В общем, он полагал, что свободен от любых пут и принуждения; просто, в отличие от тех, кто воспитывался в светских пансионах и лицеях, сохранил прекрасные воспоминания о своем коллеже и своих учителях; и вот теперь, всматриваясь в самого себя, вопрошал: а не начинают ли прорастать семена, брошенные, казалось до сегодняшнего дня, в бесплодную почву.
Действительно, в течение нескольких дней он находился в неустойчивом состоянии. Какое-то мгновение думал, что инстинктивно тянется к религии; затем, чуточку поразмыслив, ощутил, как вера испарилась; но, несмотря ни на что, оставалась тревога.
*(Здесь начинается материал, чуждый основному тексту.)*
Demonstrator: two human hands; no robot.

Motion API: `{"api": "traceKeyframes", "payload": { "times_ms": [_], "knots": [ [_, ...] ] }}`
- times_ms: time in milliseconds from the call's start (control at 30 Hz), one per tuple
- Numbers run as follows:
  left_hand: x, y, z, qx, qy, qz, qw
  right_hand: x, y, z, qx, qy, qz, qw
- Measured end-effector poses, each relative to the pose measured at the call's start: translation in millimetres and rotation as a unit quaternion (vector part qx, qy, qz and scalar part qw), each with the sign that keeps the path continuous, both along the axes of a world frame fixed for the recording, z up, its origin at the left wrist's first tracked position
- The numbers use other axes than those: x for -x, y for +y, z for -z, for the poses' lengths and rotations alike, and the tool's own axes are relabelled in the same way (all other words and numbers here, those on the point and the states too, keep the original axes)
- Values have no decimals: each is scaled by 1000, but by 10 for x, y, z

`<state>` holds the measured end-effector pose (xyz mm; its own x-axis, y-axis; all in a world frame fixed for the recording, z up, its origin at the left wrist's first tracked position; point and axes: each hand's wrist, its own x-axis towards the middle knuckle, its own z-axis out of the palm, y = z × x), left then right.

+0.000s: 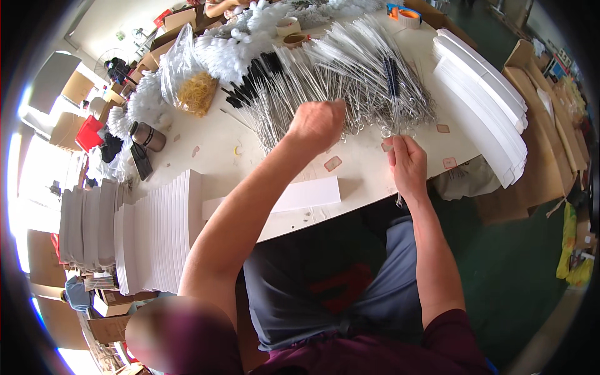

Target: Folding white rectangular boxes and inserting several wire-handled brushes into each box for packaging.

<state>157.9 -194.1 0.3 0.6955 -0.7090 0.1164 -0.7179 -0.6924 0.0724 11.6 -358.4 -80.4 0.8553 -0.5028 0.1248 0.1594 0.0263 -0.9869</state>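
A broad heap of thin wire-handled cleaning brushes [356,56] lies on the white table [369,181], most with pale bristles, their looped wire ends toward me. My left hand [317,125] is over the heap's near edge, fingers curled; what they grip, if anything, is hidden. To its right, my right hand [408,164] pinches the wire ends of cleaning brushes, and a bit of wire sticks out below the palm. Dark-bristled brushes [391,76] lie on the heap beyond that hand. Black-tipped brushes [256,78] lie at the heap's left. Beneath my left forearm lies a flat white box [309,194].
Stacked folded white boxes [159,225] stand at the left, more white boxes [481,100] at the right edge. Farther back are a bag of yellow ties [197,92], tape rolls [287,26] and a tape dispenser [405,15]. A grey bottle [147,135] lies at left; an open carton [531,131] stands right.
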Motion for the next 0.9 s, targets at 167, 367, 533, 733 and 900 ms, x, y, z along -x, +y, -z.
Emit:
{"api": "traceKeyframes", "payload": {
  "times_ms": [167, 367, 533, 733, 900],
  "knots": [
    [60, 213, -239, 84, 21, -30, 996, -19, 32, 28, 5, 3, -1, 1000],
    [-82, 460, -426, 370, 143, -73, 915, -14, -9, 17, 22, 5, -10, 1000],
    [-167, 580, -457, 424, 84, -56, 900, -76, -43, -143, -88, 44, -60, 993],
    [-168, 686, -672, 506, 178, -34, 843, -741, 390, -475, -183, 27, -163, 969],
    [-149, 854, -902, 591, 167, 11, 789, -1236, 614, -382, -232, 40, -185, 954]
  ]
}}
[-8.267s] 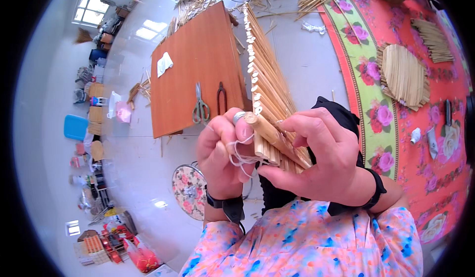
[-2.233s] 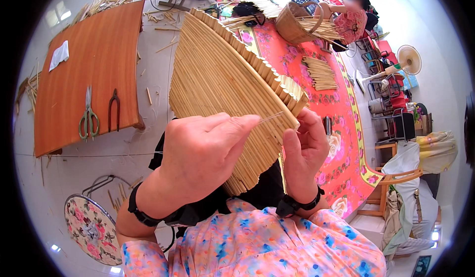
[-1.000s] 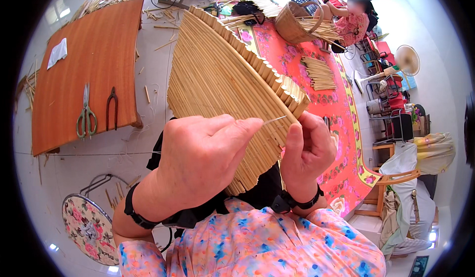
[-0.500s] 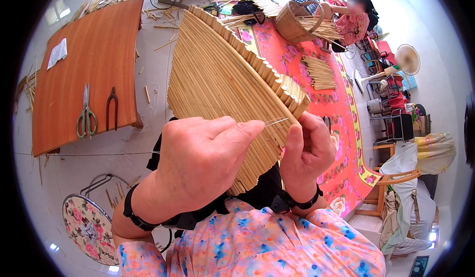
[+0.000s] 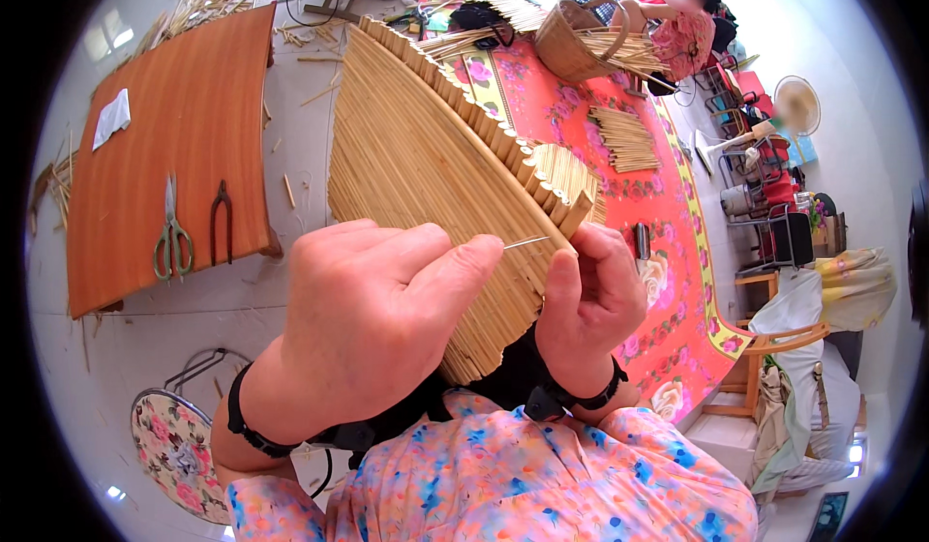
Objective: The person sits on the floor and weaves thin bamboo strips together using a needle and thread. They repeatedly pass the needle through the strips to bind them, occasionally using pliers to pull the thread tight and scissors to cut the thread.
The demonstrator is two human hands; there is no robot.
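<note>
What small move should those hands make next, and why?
Probably the left hand should ease the needle toward the long edge of the stalk panel: its exposed tip points that way, and the right hand is at that corner.

Top [image 5: 503, 479]: pale pink, splashed blue and orange
Left sleeve [image 5: 276, 510]: short, same print
Left wristband [image 5: 254, 431]: black, beyond the top
Right wristband [image 5: 612, 387]: black, blocky module, beyond the top
</note>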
Однако, копаясь в глубине души, решил, что никогда не дошел бы до истинно христианского смирения и покаяния; твердо знал, что для него никогда не наступит момент, о котором говорит Лакордэр — тот момент благодати, "когда последний луч света проникает в душу и связывает воедино разрозненные истины"; он не испытывал желания скорби и молитвы, без чего — если послушать подавляющее большинство священников — невозможно никакое обращение; он не чувствовал ни малейшего желания взывать к Богу, чье милосердие казалось маловероятным; и все же сохранившаяся симпатия к бывшим учителям побуждала интересоваться их трудами и доктринами; этот неподражаемый тон убеждения, эти пламенные голоса людей, обладающих высшим интеллектом, возникали в его памяти, вынуждая сомневаться в собственном уме и собственных силах. Среди одиночества, в котором он пребывал, без новой духовной пищи, без свежих впечатлений, без обновления мыслей, без смены ощущений, приходящих извне, от общения с людьми, от совместного существования; в противоестественном заточении, где он упорствовал — все проблемы, забытые во время парижской жизни, снова предстали во всем своем раздражающем упорстве.